Try it ▸ Every line from the one containing "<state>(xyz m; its" to the end of the records below, written out word for word, is the whole answer.

——————————

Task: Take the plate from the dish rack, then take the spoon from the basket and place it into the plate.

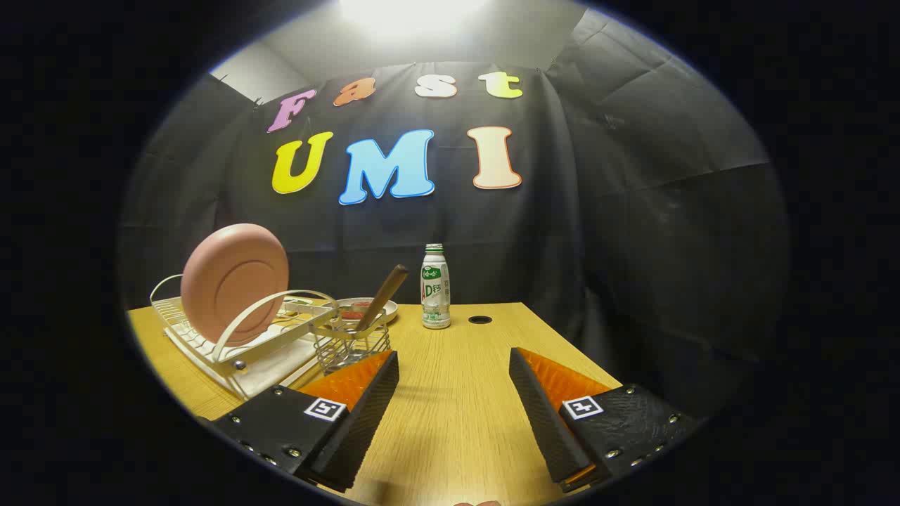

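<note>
- The gripper [453, 393] hangs over the table [457, 422] with its fingers spread wide and nothing between them; only bare wood lies in the gap.
- The plate [234, 283] stands on edge in the rack [232, 337], slightly tilted, its underside facing the gripper. The rack is the landmark: it sits ahead of the left finger, off to that side.
- The step in hand is, by my judgement, the first one, fetching the plate, since it sits untouched in its slot.
- To do it well, I would swing toward the rack, come in above its wire hoop, and close on the plate's upper rim, one finger on each face, then lift straight up so the rim clears the slot before moving sideways.
- The basket [350, 344] hangs at the rack's near right corner, with the spoon [383, 295] leaning out of it, handle up and away from the rack. A careless approach could knock that handle.
- A dish [369, 306] lies behind the basket, and a bottle [435, 287] stands further right of the rack, well apart.
- Open room: the wood right of the rack, in front of the bottle, looks free for setting the plate down. The table's right edge runs past the right finger.
</note>
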A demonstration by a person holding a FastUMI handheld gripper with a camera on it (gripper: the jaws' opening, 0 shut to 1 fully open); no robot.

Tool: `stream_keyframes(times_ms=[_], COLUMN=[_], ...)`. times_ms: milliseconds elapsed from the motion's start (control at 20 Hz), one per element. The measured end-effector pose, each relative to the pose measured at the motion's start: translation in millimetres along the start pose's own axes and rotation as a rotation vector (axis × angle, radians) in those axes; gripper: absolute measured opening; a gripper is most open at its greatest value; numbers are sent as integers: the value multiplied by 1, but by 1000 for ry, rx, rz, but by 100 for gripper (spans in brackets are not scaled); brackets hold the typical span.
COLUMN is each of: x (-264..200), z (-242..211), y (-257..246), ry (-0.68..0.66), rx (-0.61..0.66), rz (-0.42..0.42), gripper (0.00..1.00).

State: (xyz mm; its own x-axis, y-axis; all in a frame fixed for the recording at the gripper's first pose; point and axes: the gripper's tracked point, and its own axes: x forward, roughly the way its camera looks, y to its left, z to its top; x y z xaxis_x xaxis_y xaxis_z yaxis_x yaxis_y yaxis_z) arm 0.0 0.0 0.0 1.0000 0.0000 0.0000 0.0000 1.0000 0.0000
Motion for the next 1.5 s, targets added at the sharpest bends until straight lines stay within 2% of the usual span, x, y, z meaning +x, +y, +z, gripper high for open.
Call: stream_keyframes(times_ms=[200, 350, 600, 750, 1000, 1150, 1300, 1500], x=[34, 35, -12, -54, -115, -142, -156, -148], z=[19, 50, 90, 111, 144, 162, 181, 208], y=[-19, -42, -79, -82, -38, 6, 56, 114], ry=[-52, -106, -109, -88, -75, -86, -79, -68], rx=[-19, -65, -96, -123, -131, -98, -47, 34], rz=[-67, -117, -196, -229, -199, -149, -56, 65], gripper=[96, 96, 96, 96, 96, 95, 95, 95])
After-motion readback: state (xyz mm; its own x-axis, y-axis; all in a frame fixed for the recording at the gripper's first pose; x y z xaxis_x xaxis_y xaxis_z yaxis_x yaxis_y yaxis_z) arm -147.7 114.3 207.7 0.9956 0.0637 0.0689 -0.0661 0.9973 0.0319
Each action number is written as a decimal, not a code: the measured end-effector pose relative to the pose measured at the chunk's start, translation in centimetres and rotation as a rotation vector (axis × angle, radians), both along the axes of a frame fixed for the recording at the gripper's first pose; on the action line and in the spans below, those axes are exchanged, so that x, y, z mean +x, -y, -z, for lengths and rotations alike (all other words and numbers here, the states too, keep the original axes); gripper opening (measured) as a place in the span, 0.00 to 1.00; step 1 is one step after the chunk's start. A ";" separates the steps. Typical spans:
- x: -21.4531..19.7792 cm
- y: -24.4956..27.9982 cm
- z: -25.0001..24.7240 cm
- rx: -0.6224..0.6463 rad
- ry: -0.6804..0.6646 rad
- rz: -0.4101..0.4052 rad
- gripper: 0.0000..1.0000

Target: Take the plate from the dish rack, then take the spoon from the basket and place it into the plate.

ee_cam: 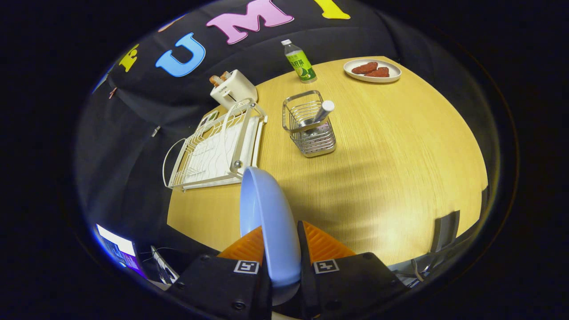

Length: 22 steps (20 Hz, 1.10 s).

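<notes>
I have the hand-held gripper (281, 249) clamped on the rim of the pale blue plate (266, 213), held on edge: stiff, smooth, likely slippery, so I grip firmly.

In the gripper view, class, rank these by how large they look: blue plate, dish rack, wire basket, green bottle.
1. Dish rack
2. Blue plate, held edge-on between the gripper fingers, enlarged by nearness
3. Wire basket
4. Green bottle

Black gripper (282, 249) body, visible screws, square fiducial markers behind ridged fingers (242, 246).
</notes>
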State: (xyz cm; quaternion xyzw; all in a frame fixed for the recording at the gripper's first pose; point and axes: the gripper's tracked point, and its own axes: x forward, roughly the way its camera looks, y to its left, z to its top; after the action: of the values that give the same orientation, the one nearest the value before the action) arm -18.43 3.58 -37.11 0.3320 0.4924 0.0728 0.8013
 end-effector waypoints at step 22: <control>1.8 4.0 7.7 -0.155 -0.121 0.137 0.73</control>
State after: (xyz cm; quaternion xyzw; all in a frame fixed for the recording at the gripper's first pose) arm -16.65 -0.42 -44.76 0.3056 0.5201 -0.0404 0.7965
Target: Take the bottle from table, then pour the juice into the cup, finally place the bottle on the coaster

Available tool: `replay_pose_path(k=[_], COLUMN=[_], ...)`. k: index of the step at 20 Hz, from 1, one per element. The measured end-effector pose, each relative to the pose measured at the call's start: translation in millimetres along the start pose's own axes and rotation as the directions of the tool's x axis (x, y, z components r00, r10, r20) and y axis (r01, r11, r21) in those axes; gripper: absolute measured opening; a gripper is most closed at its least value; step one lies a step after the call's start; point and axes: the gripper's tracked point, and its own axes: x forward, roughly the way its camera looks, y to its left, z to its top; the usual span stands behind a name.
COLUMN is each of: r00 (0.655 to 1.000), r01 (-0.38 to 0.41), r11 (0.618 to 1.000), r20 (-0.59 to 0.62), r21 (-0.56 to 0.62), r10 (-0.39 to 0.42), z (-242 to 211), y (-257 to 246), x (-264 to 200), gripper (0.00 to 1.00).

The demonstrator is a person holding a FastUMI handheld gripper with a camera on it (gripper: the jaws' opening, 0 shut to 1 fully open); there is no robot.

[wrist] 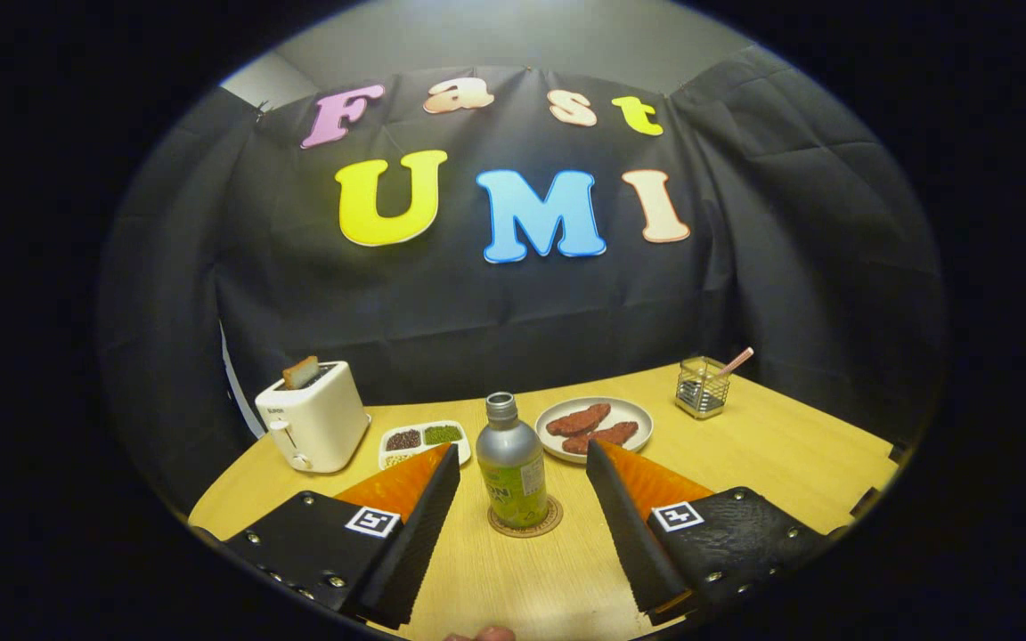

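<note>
Tool (522,463) fingers spread apart, touching nothing. Juice bottle (511,472) upright on coaster (525,527) between them. Plate (594,425) at bottle's 1 o'clock.

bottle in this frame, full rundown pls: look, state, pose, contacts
The bottle looks like silvery metal with a green label around its lower body and a narrow threaded neck with no cap. It stands upright on a round coaster on the wooden table, between the fingers of the open tongs, which do not touch it.
</note>
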Motion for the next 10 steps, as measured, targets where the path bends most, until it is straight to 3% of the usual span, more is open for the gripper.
replay_pose_path(k=[10], r00=[0.982], r01=[-0.118], r11=[0.987], r20=[0.132], r21=[-0.110], r10=[0.132], z=[73.2], y=[18.8], x=[-90.4], gripper=[0.88])
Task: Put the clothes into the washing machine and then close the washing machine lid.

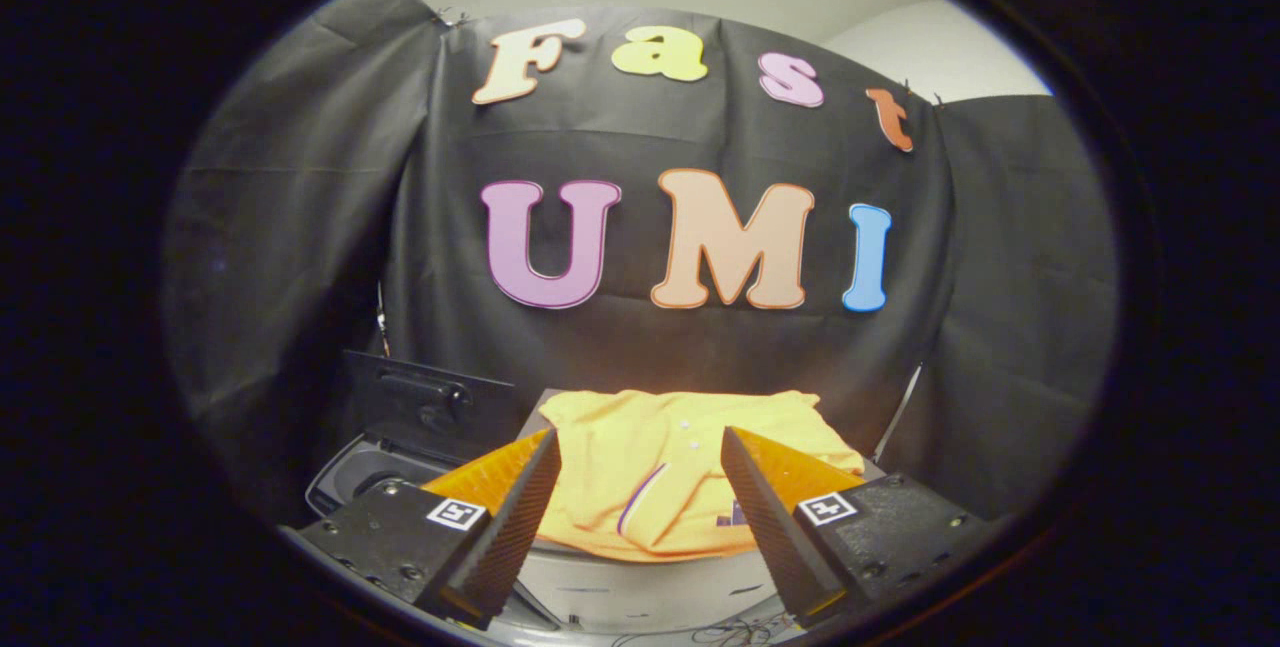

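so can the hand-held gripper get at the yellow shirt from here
Probably yes: the hand-held gripper is open, with the shirt lying spread just ahead between its fingers, and nothing stands in the way.

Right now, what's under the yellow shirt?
The shirt lies on a grey surface beside the washer, lid up. Gripper open above it. Anything beneath is covered.
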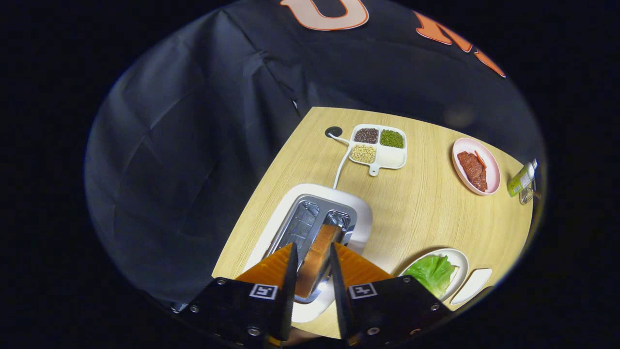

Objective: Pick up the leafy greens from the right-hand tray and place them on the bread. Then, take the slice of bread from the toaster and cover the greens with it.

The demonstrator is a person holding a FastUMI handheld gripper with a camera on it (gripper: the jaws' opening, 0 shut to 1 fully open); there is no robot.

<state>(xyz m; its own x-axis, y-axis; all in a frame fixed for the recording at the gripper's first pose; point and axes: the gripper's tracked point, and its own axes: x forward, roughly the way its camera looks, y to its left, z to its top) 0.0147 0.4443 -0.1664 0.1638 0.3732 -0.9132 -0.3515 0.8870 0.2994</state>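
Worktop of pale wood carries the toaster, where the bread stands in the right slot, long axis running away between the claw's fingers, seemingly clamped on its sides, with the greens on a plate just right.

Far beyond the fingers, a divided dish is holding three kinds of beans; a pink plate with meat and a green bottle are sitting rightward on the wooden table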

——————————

Result of the exercise ▸
<state>(xyz m; its own x-axis, y-axis; all in a frame fixed for the recording at the gripper's first pose; point and axes: the gripper's tracked point, and its own axes: x forward, roughly the way its camera looks, y to its left, z to its top) 0.0147 0.4443 -0.1664 0.1638 0.3732 -0.9132 -0.3515 0.8870 0.2994</state>
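Worktop of pale wood carries the toaster, where the bread stands in the right slot, long axis running away between the claw's fingers, seemingly clamped on its sides, with the greens on a plate just right.

Far beyond the fingers, a divided dish is holding three kinds of beans; a pink plate with meat and a green bottle are sitting rightward on the wooden table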

The output requires no additions.